And the fact that they only are releasing him just now after this diagnosis would mean that his chances of survival have gone down considerably, not to mention the fact that they would argue that he never should have been in prison in the first place.

So that's where things stand right now and we know that the United States has weighed in.

We contacted the embassy here and, in a statement that we can show you, a spokesperson said, "We call on to the Chinese authorities to not only release Mr. Liu but to allow his wife, Ms. Liu Xia, out of house arrest and provide them the protection and freedoms such as freedom of movement and access to medical care of his choosing, to which they are entitled under China's constitution and legal system and international commitments."

Now Liu's wife, Liu Xia, has been under house arrest since 2010. She's a poet and activist in her own right. And so you can just imagine what this family overall is going through, now that you add in the fact that there's late stage liver cancer to be dealt with as well.

CHURCH: Yes, that is right and of course the Norwegian Nobel Committee has invited the Nobel Peace Prize laureate to Oslo to receive the committee's tribute.

How likely is it that China would allow him to do this, is it even possible?

Or is his condition so diminished at this point that it wouldn't be possible?

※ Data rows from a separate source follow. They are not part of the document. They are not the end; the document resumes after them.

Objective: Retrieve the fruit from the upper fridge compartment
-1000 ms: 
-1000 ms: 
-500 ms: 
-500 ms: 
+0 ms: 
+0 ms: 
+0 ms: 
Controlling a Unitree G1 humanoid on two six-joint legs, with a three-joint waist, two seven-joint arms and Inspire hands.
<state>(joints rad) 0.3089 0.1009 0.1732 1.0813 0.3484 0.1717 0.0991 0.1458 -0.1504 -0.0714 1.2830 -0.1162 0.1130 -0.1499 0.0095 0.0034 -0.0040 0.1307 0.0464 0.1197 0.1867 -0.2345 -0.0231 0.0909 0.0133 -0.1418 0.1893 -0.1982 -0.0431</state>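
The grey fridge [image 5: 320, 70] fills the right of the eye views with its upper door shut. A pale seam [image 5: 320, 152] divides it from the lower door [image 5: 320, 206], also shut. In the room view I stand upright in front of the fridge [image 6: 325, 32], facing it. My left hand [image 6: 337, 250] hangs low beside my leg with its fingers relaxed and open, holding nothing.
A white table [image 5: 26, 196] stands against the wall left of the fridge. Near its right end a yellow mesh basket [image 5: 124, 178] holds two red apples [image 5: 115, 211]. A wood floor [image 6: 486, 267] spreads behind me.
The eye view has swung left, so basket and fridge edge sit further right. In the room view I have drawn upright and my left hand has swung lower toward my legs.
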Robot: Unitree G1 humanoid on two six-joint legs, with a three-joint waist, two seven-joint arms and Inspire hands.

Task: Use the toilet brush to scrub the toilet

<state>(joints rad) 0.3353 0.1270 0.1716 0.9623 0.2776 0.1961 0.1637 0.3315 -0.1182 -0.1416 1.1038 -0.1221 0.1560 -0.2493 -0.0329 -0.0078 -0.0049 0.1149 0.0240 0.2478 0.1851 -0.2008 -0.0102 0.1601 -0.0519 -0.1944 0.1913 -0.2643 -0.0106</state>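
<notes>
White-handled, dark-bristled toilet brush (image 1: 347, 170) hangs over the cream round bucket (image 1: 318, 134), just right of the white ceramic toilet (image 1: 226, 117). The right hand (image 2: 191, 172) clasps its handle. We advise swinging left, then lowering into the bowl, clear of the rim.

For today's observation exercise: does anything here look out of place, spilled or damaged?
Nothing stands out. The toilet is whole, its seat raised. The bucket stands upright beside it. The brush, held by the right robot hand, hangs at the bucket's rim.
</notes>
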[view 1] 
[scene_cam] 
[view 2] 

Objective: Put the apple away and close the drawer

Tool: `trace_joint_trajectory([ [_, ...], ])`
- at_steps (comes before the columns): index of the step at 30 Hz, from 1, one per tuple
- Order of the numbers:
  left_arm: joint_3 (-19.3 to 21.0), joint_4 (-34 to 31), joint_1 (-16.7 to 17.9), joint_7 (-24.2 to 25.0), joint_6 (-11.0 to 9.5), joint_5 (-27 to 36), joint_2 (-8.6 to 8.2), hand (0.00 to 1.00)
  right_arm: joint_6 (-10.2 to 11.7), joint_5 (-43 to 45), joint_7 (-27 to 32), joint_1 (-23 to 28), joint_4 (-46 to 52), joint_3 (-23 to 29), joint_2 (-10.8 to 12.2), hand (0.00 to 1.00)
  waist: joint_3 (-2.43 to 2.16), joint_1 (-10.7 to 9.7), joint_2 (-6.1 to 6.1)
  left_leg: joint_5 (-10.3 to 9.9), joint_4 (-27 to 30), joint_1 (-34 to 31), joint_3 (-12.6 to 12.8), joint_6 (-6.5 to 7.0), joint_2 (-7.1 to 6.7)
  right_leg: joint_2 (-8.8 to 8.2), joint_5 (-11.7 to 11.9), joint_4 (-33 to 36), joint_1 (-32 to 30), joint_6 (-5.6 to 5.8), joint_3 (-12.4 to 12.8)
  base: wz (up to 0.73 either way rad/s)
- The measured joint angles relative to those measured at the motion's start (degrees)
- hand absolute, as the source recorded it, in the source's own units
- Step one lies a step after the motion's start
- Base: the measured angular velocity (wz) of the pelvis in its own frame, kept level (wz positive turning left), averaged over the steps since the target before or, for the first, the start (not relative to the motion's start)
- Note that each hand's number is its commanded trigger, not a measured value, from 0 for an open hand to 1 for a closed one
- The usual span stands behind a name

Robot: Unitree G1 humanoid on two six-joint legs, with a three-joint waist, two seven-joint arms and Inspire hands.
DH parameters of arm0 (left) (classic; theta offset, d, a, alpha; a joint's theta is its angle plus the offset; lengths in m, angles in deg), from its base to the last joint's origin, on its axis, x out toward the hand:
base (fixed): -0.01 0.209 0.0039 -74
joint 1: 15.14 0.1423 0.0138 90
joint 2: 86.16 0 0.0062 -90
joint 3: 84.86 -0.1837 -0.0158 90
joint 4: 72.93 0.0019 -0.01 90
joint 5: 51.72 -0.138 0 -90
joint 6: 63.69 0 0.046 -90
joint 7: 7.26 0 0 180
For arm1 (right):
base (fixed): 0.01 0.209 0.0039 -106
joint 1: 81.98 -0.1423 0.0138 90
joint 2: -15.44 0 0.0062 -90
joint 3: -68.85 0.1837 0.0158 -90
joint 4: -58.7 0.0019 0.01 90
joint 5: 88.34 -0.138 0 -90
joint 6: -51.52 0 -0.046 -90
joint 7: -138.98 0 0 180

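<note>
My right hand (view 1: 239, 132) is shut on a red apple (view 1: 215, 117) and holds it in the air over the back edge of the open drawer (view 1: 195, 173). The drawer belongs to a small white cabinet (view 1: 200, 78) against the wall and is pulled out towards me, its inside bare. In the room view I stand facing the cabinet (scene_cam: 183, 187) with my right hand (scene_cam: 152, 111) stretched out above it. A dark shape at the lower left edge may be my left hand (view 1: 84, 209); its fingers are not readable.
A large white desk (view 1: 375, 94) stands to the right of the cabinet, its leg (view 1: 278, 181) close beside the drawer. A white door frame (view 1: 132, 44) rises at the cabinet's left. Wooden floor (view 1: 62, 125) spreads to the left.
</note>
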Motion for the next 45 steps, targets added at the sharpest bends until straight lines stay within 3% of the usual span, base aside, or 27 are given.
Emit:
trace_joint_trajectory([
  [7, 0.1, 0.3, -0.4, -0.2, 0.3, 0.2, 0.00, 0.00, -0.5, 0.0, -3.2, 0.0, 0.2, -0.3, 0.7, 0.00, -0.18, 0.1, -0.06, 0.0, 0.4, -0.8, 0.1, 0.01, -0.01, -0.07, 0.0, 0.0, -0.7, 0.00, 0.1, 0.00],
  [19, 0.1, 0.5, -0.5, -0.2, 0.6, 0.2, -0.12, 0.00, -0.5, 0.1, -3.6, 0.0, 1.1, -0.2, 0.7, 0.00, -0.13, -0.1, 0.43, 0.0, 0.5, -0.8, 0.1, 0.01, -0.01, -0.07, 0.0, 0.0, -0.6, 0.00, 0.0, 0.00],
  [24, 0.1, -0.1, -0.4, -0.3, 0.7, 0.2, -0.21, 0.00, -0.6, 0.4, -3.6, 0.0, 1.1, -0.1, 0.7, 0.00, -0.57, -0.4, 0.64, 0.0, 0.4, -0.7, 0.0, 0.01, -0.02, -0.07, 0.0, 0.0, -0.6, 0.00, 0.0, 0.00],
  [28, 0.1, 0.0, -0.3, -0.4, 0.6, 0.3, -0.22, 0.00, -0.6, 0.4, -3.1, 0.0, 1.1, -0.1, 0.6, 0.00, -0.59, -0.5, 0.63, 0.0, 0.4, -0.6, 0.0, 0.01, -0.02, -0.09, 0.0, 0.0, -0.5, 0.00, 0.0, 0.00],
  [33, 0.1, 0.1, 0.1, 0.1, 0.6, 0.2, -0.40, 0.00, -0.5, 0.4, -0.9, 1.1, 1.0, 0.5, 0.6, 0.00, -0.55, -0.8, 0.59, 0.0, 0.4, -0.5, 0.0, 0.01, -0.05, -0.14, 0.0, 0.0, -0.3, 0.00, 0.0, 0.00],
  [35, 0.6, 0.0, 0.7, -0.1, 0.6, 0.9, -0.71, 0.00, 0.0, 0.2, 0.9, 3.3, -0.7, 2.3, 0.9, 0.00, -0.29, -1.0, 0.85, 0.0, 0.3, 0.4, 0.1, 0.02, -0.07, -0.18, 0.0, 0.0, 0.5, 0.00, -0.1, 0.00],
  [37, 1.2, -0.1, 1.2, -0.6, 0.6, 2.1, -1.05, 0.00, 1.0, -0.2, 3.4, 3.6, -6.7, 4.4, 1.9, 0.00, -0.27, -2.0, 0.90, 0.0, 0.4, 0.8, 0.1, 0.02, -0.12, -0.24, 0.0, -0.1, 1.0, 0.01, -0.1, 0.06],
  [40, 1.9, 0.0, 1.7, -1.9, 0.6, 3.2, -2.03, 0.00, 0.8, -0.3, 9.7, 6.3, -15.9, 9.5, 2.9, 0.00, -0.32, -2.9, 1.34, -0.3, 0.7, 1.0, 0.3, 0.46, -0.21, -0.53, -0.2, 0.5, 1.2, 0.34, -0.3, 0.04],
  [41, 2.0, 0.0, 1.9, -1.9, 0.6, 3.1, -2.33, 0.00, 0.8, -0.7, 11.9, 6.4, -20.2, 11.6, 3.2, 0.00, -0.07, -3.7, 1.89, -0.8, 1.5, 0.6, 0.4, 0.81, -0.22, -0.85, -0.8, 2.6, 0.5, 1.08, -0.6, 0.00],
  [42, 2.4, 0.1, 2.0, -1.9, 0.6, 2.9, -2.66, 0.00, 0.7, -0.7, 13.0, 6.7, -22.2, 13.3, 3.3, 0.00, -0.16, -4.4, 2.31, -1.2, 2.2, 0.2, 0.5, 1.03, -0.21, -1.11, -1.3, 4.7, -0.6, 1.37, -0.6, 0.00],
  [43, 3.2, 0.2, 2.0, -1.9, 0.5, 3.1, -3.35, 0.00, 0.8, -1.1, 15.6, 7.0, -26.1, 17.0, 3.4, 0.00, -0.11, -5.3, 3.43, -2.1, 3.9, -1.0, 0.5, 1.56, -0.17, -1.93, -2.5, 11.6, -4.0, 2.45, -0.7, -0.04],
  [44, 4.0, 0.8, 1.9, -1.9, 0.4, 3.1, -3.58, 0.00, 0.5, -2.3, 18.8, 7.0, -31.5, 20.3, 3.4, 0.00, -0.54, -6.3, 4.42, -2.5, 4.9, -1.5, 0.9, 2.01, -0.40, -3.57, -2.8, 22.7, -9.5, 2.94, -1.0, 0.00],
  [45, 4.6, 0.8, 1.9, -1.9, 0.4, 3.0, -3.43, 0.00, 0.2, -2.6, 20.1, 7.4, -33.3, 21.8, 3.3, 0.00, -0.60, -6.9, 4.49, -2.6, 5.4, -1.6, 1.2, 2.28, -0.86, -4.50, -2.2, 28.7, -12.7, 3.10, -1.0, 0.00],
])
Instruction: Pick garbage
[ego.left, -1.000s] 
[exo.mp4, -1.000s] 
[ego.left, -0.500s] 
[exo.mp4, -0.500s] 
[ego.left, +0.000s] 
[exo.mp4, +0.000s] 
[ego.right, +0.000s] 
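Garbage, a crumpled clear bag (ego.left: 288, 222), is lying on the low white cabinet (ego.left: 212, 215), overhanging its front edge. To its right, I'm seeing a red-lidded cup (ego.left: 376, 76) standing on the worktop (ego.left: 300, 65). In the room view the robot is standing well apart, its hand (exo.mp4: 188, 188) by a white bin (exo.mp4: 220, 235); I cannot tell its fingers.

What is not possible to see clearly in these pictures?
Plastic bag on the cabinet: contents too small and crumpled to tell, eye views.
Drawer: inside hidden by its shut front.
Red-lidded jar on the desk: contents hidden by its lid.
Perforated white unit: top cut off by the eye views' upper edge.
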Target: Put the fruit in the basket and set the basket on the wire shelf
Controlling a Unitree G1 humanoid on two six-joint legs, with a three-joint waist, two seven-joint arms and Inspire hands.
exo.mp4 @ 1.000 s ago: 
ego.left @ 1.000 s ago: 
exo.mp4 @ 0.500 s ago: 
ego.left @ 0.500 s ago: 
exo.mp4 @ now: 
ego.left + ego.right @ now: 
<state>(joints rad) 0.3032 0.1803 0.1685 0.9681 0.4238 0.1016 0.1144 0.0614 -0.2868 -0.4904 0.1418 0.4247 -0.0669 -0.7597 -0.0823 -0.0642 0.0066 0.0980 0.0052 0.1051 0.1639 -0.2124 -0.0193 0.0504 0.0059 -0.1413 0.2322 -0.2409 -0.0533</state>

RIVERS: It's probably not possible just from a health conference at this point -- or health standpoint at this point. But the Chinese government simply would not allow him to leave. It is incredibly sensitive here. He scares the Chinese government and we know that simply by the fact that the pictures you're seeing right now, that is the CNN signal here in mainland China as of this point. The second I started talking about this story, Rosemary, the Chinese censors immediately cut off CNN's signal here in the mainland. If you were trying to watch CNN in mainland China, you would all --

you would only be seeing the black screen that you see there. And that's simply because the Chinese government does not want its people to hear stories about men like Liu Xiaobo. They fear him. They fear that he can incite unrest and they do not want him to spread his radical ideas, as they would put it, to the rest of the population.

That doesn't mean certainly that we're not going to talk about it. But anytime we talk about something like this, the Chinese population, unless they've figured out some other way to watch CNN, could not see this report here in the mainland.

CHURCH: Yes, they're certainly watching our feed very closely and that is an important point indeed.

Matt Rivers joining us there from Beijing, where it is nearly 2:30 in the afternoon, many thanks.

Well, Donald Trump is leaning on U.S. senators to repeal and replace ObamaCare. Still to come, why some say he's dead-set on undoing his predecessor's legacy in other ways as well.

And you will hear from an American mother who is petrified at what proposed cuts to Medicaid could mean for her ill daughter.

(COMMERCIAL BREAK)

[02:30:52] ROSEMARY CHURCH, CNN ANCHOR: A very warm welcome back from our viewers joining us from all around the world. I'm Rosemary Church.

Want to update you now on the main stories we've been following this hour.

(HEADLINES)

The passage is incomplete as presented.